Neural Surgery: Examining the Inner Workings of A.I.
I spend my days poking and prodding neurons to better understand how information is learned, stored, and retrieved…but not in humans. I study a class of artificial intelligence algorithms called neural networks. Neural networks captured the public eye in 2022 with the unveiling of ChatGPT: a publicly accessible language model. Within 5 days of its unveiling, ChatGPT had 1 million users (for reference, it took popular social media platform Facebook 10 months to gain 1 million users). Before long, people began attempting to use language models like ChatGPT for diverse tasks, ranging from mundane recipe planning to parsing complex scientific literature, with mixed results.
Despite their rapid adoption, the mechanisms guiding language model behavior are not well understood. This makes it difficult to understand the limits of language models and plan for appropriate use cases. For example, the sequential modeling technology that underpins language models, when applied to modeling virus genomes, has shown promise for predicting viral evolution: researchers are better able to predict how diseases, like COVID-19, mutate. This could be hugely impactful for developing preventive vaccines and planning for/preventing future pandemics. On the flip side, language modeling technology has its fair share of failures. We have already seen language models learn and amplify racial biases/stereotypes, “hallucinate” believable but incorrect facts, and reference realistic but fake scientific work and court cases.
My research aims to address these issues by 1) understanding why neural networks, like language models, behave the way they do and 2) developing methods to allow humans to efficiently correct unwanted/incorrect neural network behavior.
A recent project of mine focused on understanding why language models are prone to regurgitating copyrighted material, and developing methods to mitigate this behavior [1]. I tackled this project from a few angles:
Can we attribute specific neural network behaviors to specific subsets of training data? Neural networks are trained to detect patterns from large datasets. Similar to how high school students are taught to draw a “line-of-best-fit” to find a linear relationship between two variables (e.g., hours worked vs. money earned), neural networks are “trained” to fit extremely high dimensional curves that represent patterns across millions (if not billions/trillions) of data points (e.g., what word should come next in a sentence). In my research, I study the case where language models learned that the best way to fit their training data was to simply regurgitate it verbatim. In the case of copyrighted text, this can become an issue. For example, language models can be trained to regurgitate copyrighted news articles without fairly compensating or giving credit to the journalists who originally wrote the text.
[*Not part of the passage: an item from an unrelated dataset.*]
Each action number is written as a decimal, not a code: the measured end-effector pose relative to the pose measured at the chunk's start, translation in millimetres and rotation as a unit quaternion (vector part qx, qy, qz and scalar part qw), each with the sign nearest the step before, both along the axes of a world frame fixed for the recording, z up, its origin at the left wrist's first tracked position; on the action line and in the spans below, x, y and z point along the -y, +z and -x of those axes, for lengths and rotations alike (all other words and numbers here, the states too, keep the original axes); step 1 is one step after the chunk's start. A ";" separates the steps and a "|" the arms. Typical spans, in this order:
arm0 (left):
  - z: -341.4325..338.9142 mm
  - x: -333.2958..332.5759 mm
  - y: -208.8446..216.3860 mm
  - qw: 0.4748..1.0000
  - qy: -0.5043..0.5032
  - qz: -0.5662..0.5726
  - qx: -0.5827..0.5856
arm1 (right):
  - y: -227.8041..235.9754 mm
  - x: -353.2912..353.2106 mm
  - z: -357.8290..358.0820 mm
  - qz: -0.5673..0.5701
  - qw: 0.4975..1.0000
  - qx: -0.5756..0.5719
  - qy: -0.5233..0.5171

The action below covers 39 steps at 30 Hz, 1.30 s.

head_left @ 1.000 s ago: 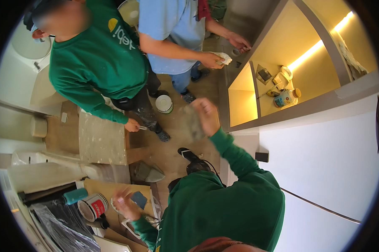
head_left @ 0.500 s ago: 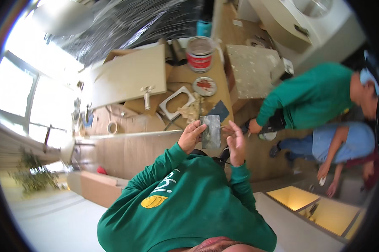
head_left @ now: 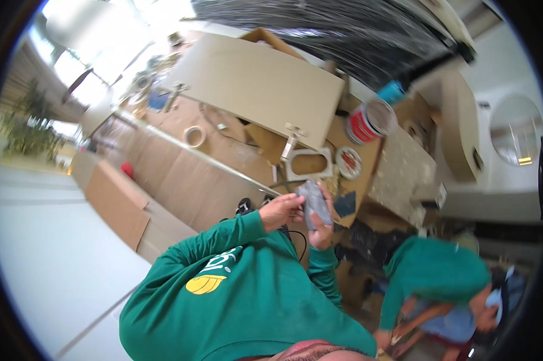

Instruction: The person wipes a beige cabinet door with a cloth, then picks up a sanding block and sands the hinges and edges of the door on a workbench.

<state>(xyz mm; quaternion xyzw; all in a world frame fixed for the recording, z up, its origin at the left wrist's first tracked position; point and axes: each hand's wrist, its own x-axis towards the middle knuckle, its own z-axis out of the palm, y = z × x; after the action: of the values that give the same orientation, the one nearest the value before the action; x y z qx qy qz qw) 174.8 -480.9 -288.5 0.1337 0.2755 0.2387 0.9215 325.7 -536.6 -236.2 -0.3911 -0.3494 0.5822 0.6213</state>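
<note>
In front of my chest is a grey rectangular sheet (head_left: 314, 203), dusty and worn like used sandpaper. My right hand (head_left: 321, 233) grips it from the right, thumb across its face and fingers behind the far edge. At its left edge, my left hand (head_left: 282, 212) pinches the sheet between thumb and bent fingers. Just beyond, on the work table, lie a dark blue-grey sheet (head_left: 345, 204), a white oval-holed frame (head_left: 309, 163) and a round lid with red residue (head_left: 348, 162).
A large beige panel (head_left: 259, 84) with metal hinges covers much of the table. A red-labelled bucket (head_left: 363, 124) stands at its right end. A tape roll (head_left: 194, 136) lies left. Close on the right, a person in a green sweatshirt (head_left: 437, 271) bends over beside another person.
My view has swung left, tilting the scene. My right hand, previously open beside the sheet, now grips it. The co-worker in green has bent lower.
</note>
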 end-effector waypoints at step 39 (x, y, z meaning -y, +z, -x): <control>359.8 -339.3 -75.8 0.847 0.500 -0.103 -0.146 | -32.4 -554.9 347.6 -0.358 0.454 0.743 0.338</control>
<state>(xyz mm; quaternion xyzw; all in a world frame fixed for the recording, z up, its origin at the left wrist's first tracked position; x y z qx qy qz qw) -185.0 -141.6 -364.3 0.1050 0.4105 0.6720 0.6074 -21.9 18.3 -268.6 -0.2700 -0.9605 0.0586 -0.0340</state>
Can we pin-point which weights are most responsible for storing different types of information? During training, neural networks compress patterns from the training data and store it in their weights. These trained weights can process an input and map it to an output. In the case of language modeling, a model may use different sets of weights to store information about different types of text. For example, my research finds that copyrighted news articles are stored in a small subset of a language model’s weights; when a user asks a news-related question to the model, it may rely more heavily on this subset of weights to produce copyrighted content.
Can we use our knowledge of weight-behavior mapping to do model surgery to correct unwanted behavior? As neural networks become pervasive in human computing applications, it becomes necessary to correct their unwanted behaviors. This is complicated by the fact that the number of weights in neural networks are rapidly increasing to the billion to trillion weight range. Training such models in the first place is very computationally expensive. In the case where the model has learned undesirable behavior, such as memorizing a copyrighted article, one may consider retraining the model on data without the “memorized” data in an attempt to stem this behavior. However, re-training such models to correct model behavior is extremely expensive, and sometimes flat-out prohibitive. My research overcomes this computational block by selectively intervening on the neural network weights most responsible for content regurgitation. In other words, by carefully mapping model behaviors to specific weights, we can do “model surgery” to either excise or update a small set of “bad” weights, rather than retraining an entire model from scratch (a very costly alternative). In my research, we develop different types of “model surgeries” to mitigate a trained language model’s ability to produce copyrighted information.
In a world that is rapidly adopting neural networks into a wide range of computational applications, it is important to understand how these models work. We have seen nobel prizes awarded in the natural sciences for work done on and with neural networks. Millions of people are incorporating language models into their personal and professional lives. Neural network controlled cars are being deployed in cities around the world. Raging neural network-driven internet chatbots are permeating virtually every social media platform. Neural networks are part of humanity’s new normal. My work enables artificial intelligence practitioners to understand how data influences neural network behavior, pin-point the source of different behavior within model weights, and efficiently correct “bad” behavior. Better interpreting how neural networks work, understanding their limits, and having strategies to guide their behavior are key to a future in which AI models are deployed, regulated, and managed in a safe, useful, and ethical manner.
References
[1] Sakarvadia, Mansi, et al. “Mitigating Memorization In Language Models.” International Conference on Learning Representations (2025).